Set down, word for word, each line from the top of the data through the line that has "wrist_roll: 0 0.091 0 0"; omit every picture.

**** Source material

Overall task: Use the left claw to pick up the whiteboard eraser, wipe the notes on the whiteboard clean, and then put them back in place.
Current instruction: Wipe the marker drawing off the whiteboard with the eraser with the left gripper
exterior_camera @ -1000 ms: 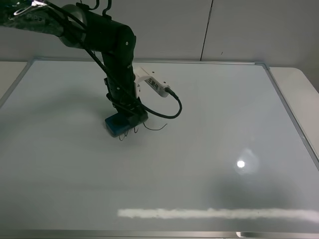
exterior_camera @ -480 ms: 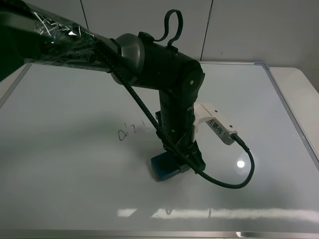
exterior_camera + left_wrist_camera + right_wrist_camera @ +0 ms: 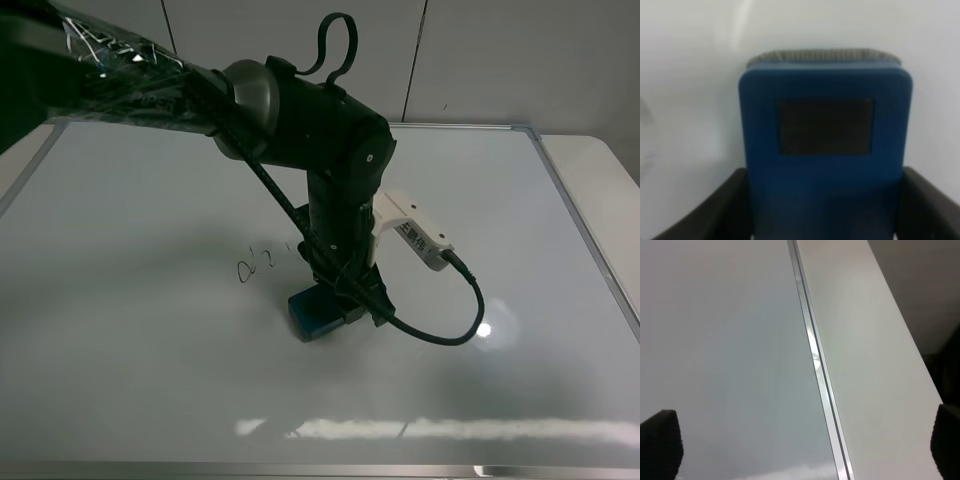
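Exterior high view had the left tool (image 3: 338, 298) clamped on the whiteboard eraser (image 3: 312, 318), which was pressed flat on the whiteboard (image 3: 150, 340), near the notes (image 3: 258, 265) but not touching them. Left wrist view showed black fingers (image 3: 715, 215) hugging the blue block's sides. Right tool (image 3: 802, 440) sat spread wide, holding nothing, over the board's silver frame (image 3: 815, 355).

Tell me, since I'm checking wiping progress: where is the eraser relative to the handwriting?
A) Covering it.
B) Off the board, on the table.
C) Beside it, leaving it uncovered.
C: the left claw holds the eraser on the whiteboard, with the handwriting plainly visible beside it.
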You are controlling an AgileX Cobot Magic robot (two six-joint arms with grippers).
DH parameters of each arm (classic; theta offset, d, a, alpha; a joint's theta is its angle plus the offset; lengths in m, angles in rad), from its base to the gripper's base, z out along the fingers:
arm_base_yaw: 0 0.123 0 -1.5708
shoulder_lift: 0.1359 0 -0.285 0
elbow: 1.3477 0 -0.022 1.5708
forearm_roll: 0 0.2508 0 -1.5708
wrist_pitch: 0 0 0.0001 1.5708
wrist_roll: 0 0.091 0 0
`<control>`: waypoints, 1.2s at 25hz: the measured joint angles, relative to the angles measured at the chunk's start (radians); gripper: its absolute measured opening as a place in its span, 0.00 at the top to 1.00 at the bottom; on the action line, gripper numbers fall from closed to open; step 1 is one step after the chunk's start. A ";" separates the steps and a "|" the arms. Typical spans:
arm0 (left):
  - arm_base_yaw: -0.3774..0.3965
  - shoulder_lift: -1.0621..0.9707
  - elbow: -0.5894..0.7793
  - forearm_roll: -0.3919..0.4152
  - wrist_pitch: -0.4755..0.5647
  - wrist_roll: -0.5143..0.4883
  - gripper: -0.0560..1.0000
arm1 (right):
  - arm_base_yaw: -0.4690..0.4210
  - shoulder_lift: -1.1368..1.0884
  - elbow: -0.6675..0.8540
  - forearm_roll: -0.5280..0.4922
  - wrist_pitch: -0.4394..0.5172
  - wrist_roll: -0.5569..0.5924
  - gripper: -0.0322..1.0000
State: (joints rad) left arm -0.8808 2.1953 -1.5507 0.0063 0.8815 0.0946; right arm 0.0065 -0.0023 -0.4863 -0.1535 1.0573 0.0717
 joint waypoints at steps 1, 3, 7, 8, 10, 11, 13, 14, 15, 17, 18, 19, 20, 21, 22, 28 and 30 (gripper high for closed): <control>0.021 0.007 -0.010 0.005 0.001 -0.001 0.42 | 0.000 0.000 0.000 0.000 0.000 0.000 0.01; 0.062 0.025 -0.034 0.009 0.007 -0.002 0.42 | 0.000 0.000 0.000 0.000 0.000 0.000 0.01; 0.144 0.060 -0.093 0.009 0.023 -0.002 0.42 | 0.000 0.000 0.000 0.000 0.000 0.000 0.01; 0.168 0.066 -0.104 0.009 0.023 -0.002 0.42 | 0.000 0.000 0.000 0.000 0.000 0.000 0.01; 0.219 0.069 -0.115 0.023 0.018 -0.010 0.42 | 0.000 0.000 0.000 0.000 0.000 0.000 0.01; 0.242 0.070 -0.117 0.039 0.012 -0.017 0.42 | 0.000 0.000 0.000 0.000 0.000 0.000 0.01; 0.299 0.071 -0.118 0.070 0.003 -0.034 0.42 | 0.000 0.000 0.000 0.000 0.000 0.000 0.01; 0.321 0.071 -0.119 0.089 0.003 -0.046 0.42 | 0.000 0.000 0.000 0.000 0.000 0.000 0.01; 0.345 0.071 -0.119 0.104 0.003 -0.053 0.42 | 0.000 0.000 0.000 0.000 0.000 0.000 0.01; 0.385 0.071 -0.119 0.129 0.011 -0.070 0.42 | 0.000 0.000 0.000 0.000 0.000 0.000 0.01; 0.396 0.071 -0.122 0.136 0.022 -0.075 0.42 | 0.000 0.000 0.000 0.000 0.000 0.000 0.01; 0.405 0.071 -0.123 0.140 0.028 -0.075 0.42 | 0.000 0.000 0.000 0.000 0.000 0.000 0.01; 0.408 0.071 -0.123 0.142 0.034 -0.077 0.42 | 0.000 0.000 0.000 0.000 0.000 0.000 0.01; 0.410 0.071 -0.124 0.143 0.038 -0.077 0.42 | 0.000 0.000 0.000 0.000 0.000 0.000 0.01; 0.410 0.071 -0.125 0.143 0.039 -0.077 0.42 | 0.000 0.000 0.000 0.000 0.000 0.000 0.01; 0.400 0.029 -0.034 0.133 -0.061 -0.030 0.42 | 0.000 0.000 0.000 0.000 0.000 0.000 0.01; 0.398 -0.016 0.058 0.124 -0.135 -0.019 0.42 | 0.000 0.000 0.000 0.000 0.000 0.000 0.01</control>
State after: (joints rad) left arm -0.4823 2.1789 -1.4927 0.1308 0.7465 0.0751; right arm 0.0065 -0.0023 -0.4863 -0.1535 1.0573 0.0717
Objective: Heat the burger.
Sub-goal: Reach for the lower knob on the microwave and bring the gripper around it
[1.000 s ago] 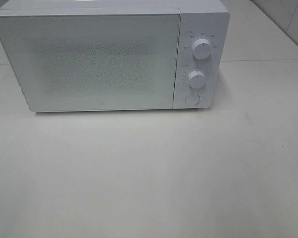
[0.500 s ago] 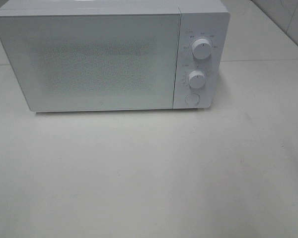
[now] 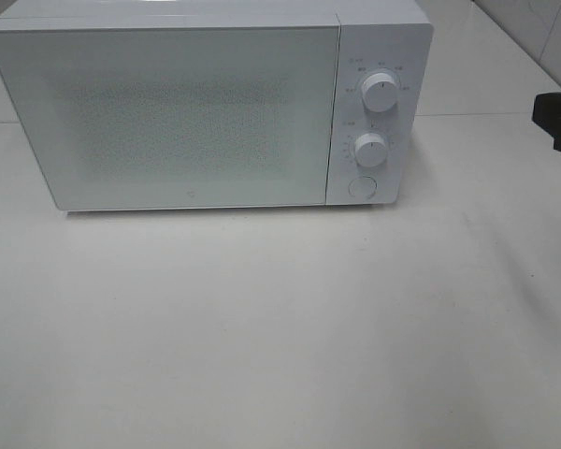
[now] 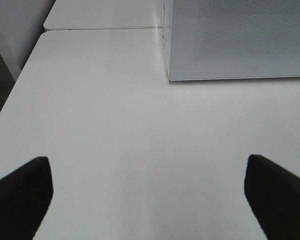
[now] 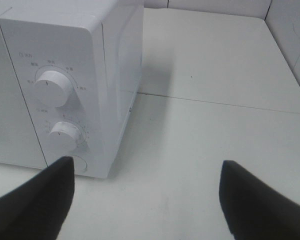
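The microwave (image 3: 206, 108) stands shut at the table's (image 3: 280, 327) far side. The left gripper (image 4: 147, 165) hangs spread wide before its left corner, the right gripper (image 5: 146, 166) spread wide beside its knobs (image 5: 54, 87). The burger is out of sight.

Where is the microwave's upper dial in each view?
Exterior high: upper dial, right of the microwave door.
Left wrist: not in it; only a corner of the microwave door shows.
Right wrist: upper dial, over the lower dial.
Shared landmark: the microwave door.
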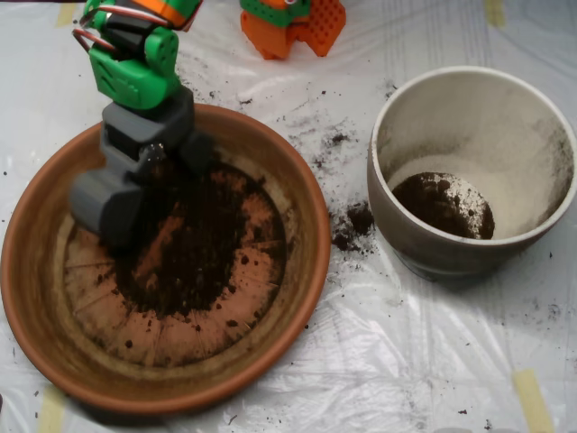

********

▶ Solved problem
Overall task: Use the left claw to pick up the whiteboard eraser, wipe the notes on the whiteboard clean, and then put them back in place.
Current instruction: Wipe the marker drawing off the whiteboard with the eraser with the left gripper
exterior_camera @ -1000 ms: 
exterior_camera @ -480 ms: 
exterior_camera + left_wrist_camera + right_wrist_camera @ +0 ms: 
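Exterior high view had the left tool (image 3: 338, 298) clamped on the whiteboard eraser (image 3: 312, 318), which was pressed flat on the whiteboard (image 3: 150, 340), near the notes (image 3: 258, 265) but not touching them. Left wrist view showed black fingers (image 3: 715, 215) hugging the blue block's sides. Right tool (image 3: 802, 440) sat spread wide, holding nothing, over the board's silver frame (image 3: 815, 355).

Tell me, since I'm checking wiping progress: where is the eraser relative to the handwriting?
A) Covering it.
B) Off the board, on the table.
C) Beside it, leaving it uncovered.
C: the left claw holds the eraser on the whiteboard, with the handwriting plainly visible beside it.
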You are controlling an AgileX Cobot Magic robot (two six-joint arms with grippers).
DH parameters of each arm (classic; theta offset, d, a, alpha; a joint's theta is its angle plus the offset; lengths in m, angles in rad), from its base to the gripper's base, z out along the fingers:
arm_base_yaw: 0 0.123 0 -1.5708
shoulder_lift: 0.1359 0 -0.285 0
elbow: 1.3477 0 -0.022 1.5708
forearm_roll: 0 0.2508 0 -1.5708
wrist_pitch: 0 0 0.0001 1.5708
wrist_roll: 0 0.091 0 0

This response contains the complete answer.